— What the task asks —
Sort through the data and copy the lines holding the word "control".

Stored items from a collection

BEGIN

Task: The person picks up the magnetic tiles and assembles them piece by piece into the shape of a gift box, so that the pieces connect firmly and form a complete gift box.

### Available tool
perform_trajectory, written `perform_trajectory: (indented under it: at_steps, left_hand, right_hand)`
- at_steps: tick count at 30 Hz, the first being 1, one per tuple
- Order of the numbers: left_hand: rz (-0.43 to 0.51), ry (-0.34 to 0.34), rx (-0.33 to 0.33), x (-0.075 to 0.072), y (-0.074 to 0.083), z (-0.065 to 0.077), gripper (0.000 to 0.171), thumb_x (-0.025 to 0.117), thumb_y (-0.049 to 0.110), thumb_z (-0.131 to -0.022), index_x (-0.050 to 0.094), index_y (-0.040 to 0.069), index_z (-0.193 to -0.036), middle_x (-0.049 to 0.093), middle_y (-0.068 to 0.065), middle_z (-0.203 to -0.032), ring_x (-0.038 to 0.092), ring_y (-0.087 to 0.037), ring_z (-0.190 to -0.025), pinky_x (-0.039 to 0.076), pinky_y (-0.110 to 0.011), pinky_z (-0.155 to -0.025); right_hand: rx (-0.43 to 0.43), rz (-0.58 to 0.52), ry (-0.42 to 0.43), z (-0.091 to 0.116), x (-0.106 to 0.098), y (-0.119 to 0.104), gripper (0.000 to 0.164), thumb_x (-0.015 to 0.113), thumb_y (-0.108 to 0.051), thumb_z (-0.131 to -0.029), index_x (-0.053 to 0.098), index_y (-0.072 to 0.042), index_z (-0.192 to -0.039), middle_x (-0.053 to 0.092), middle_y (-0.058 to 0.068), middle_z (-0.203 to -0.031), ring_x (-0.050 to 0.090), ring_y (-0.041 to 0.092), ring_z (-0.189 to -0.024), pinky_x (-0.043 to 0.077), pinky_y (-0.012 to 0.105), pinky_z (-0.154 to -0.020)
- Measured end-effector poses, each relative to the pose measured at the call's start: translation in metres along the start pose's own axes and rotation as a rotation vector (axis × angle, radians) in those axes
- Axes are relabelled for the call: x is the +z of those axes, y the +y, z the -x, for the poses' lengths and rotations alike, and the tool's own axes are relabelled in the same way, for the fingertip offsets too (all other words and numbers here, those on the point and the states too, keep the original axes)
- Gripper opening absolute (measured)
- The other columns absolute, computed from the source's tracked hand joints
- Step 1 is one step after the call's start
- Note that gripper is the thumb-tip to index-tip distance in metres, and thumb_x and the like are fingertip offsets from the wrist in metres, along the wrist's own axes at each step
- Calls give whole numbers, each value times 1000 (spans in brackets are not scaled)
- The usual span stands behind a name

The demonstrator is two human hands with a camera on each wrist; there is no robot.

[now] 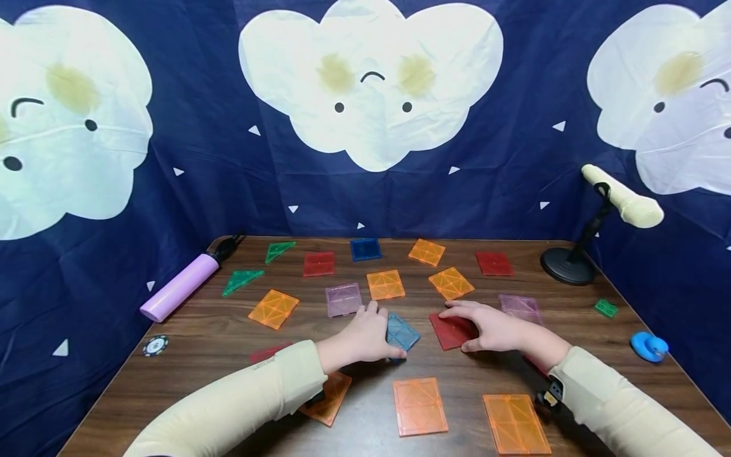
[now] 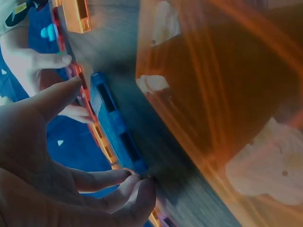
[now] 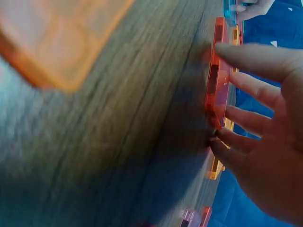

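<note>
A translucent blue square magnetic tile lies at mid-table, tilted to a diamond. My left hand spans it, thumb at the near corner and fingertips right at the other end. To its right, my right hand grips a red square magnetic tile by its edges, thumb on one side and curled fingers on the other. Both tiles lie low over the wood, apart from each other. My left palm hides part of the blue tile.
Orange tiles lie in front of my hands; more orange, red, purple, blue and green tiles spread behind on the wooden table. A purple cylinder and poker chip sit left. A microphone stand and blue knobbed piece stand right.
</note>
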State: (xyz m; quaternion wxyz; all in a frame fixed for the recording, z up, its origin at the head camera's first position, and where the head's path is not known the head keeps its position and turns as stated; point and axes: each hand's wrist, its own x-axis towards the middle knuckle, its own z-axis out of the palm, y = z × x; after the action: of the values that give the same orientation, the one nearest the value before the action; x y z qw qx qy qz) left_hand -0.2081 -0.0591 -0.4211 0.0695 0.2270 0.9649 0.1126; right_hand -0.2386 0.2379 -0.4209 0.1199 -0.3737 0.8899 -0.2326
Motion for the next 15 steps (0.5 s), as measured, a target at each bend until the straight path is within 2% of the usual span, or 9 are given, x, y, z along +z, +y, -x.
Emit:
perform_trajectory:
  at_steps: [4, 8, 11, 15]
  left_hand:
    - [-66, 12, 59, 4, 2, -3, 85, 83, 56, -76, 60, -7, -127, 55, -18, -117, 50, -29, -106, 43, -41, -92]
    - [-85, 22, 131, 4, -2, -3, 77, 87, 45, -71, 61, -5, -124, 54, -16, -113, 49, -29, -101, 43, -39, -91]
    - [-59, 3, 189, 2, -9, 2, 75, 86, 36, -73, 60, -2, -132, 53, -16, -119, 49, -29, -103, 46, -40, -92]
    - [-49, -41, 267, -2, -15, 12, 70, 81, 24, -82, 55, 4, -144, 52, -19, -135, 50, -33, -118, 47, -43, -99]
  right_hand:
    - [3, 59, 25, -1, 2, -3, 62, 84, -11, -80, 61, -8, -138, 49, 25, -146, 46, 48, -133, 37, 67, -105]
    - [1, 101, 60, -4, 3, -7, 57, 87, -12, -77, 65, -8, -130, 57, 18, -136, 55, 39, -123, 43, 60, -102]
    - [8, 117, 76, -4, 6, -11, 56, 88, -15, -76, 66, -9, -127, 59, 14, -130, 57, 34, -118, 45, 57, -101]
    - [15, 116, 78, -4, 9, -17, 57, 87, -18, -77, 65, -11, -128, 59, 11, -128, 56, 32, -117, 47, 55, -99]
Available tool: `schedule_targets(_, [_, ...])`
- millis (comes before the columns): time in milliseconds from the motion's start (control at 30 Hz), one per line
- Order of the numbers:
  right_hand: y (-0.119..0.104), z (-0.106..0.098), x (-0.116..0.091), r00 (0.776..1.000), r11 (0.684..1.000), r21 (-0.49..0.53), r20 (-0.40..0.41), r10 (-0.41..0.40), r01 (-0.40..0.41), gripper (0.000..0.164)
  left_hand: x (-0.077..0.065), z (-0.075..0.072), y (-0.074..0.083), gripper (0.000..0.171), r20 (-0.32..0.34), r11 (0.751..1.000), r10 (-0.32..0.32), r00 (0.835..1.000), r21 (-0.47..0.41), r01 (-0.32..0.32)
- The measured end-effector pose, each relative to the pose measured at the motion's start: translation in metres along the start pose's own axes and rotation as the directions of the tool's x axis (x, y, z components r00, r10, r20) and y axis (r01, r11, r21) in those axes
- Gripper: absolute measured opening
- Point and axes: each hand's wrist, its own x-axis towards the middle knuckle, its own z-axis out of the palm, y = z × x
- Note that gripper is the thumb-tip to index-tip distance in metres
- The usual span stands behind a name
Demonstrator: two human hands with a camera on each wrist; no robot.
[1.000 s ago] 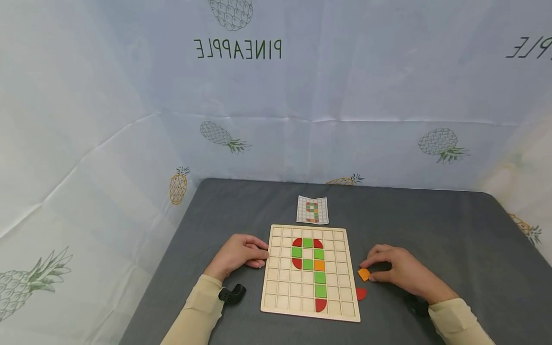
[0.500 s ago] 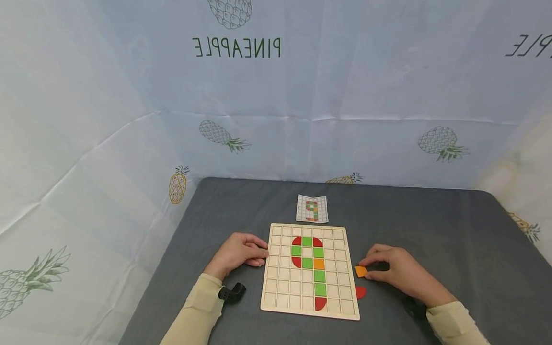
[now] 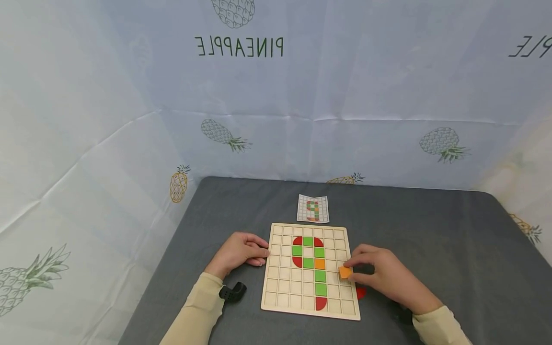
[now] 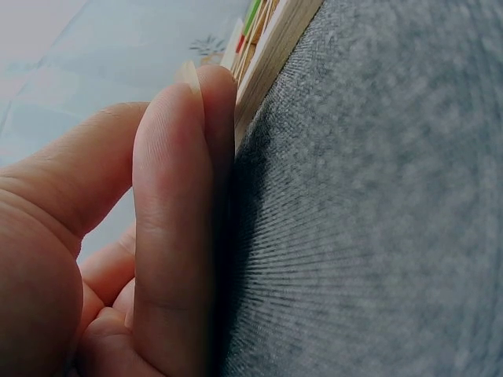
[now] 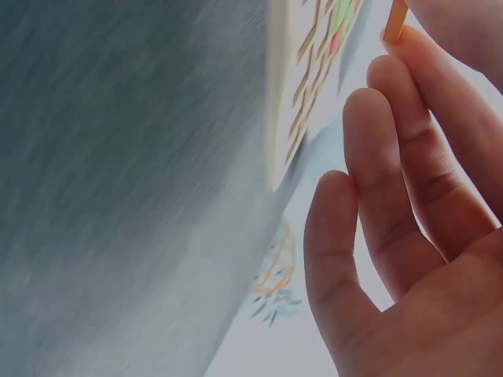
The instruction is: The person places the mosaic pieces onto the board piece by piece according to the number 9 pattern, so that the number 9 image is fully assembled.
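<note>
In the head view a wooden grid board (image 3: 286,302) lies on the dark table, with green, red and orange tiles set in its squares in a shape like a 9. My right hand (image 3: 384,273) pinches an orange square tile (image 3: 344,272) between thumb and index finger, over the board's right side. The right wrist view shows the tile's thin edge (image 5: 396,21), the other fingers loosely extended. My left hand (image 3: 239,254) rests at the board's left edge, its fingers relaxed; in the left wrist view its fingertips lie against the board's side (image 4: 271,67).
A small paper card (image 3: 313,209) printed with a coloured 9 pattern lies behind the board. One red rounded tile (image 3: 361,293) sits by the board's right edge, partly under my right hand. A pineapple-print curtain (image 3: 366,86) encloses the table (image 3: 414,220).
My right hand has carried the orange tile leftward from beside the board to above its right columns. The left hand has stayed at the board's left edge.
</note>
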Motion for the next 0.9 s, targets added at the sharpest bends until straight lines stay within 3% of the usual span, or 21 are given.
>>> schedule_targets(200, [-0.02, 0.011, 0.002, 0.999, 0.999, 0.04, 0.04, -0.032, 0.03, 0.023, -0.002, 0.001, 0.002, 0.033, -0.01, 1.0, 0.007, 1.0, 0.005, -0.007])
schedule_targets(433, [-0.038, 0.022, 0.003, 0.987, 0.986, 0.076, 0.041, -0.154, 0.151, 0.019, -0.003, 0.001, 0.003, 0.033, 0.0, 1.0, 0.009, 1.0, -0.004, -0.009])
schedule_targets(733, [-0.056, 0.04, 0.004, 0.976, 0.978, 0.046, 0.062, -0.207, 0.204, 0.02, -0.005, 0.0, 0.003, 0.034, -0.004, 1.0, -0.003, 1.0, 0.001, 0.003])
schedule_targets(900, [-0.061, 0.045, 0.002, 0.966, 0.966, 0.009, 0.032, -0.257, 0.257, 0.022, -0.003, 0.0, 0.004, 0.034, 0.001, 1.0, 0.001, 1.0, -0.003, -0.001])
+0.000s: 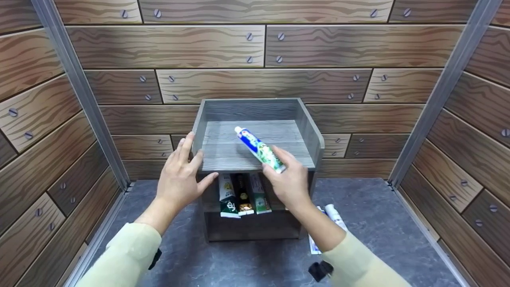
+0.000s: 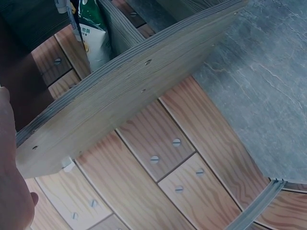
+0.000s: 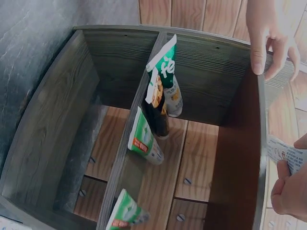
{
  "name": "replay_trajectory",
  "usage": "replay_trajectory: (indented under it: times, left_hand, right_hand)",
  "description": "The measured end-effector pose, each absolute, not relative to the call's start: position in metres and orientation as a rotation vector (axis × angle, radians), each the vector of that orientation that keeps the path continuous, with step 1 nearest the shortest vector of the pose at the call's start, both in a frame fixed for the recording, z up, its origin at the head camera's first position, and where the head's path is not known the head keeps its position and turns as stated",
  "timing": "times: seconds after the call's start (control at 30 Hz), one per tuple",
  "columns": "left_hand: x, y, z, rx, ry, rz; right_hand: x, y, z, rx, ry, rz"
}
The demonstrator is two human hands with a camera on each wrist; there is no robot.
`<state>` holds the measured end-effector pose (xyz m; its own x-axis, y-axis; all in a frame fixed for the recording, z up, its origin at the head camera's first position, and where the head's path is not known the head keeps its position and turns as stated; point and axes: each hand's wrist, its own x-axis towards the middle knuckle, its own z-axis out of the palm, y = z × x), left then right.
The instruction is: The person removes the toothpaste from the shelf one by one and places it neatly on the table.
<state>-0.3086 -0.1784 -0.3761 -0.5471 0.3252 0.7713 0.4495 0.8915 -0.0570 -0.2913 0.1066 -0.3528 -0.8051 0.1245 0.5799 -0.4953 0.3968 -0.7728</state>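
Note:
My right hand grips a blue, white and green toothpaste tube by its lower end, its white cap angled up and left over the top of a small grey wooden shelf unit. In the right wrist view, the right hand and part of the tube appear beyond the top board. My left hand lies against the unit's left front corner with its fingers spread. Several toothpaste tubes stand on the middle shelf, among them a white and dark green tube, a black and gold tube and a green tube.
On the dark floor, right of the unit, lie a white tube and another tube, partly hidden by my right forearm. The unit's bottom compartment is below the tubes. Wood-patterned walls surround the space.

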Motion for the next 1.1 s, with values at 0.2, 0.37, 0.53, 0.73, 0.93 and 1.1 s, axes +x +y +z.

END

— Output of the exercise —
- millis (comes before the columns): time in milliseconds from the motion's start (control at 30 Hz), one per line
  "timing": "times: seconds after the call's start (control at 30 Hz), one per tuple",

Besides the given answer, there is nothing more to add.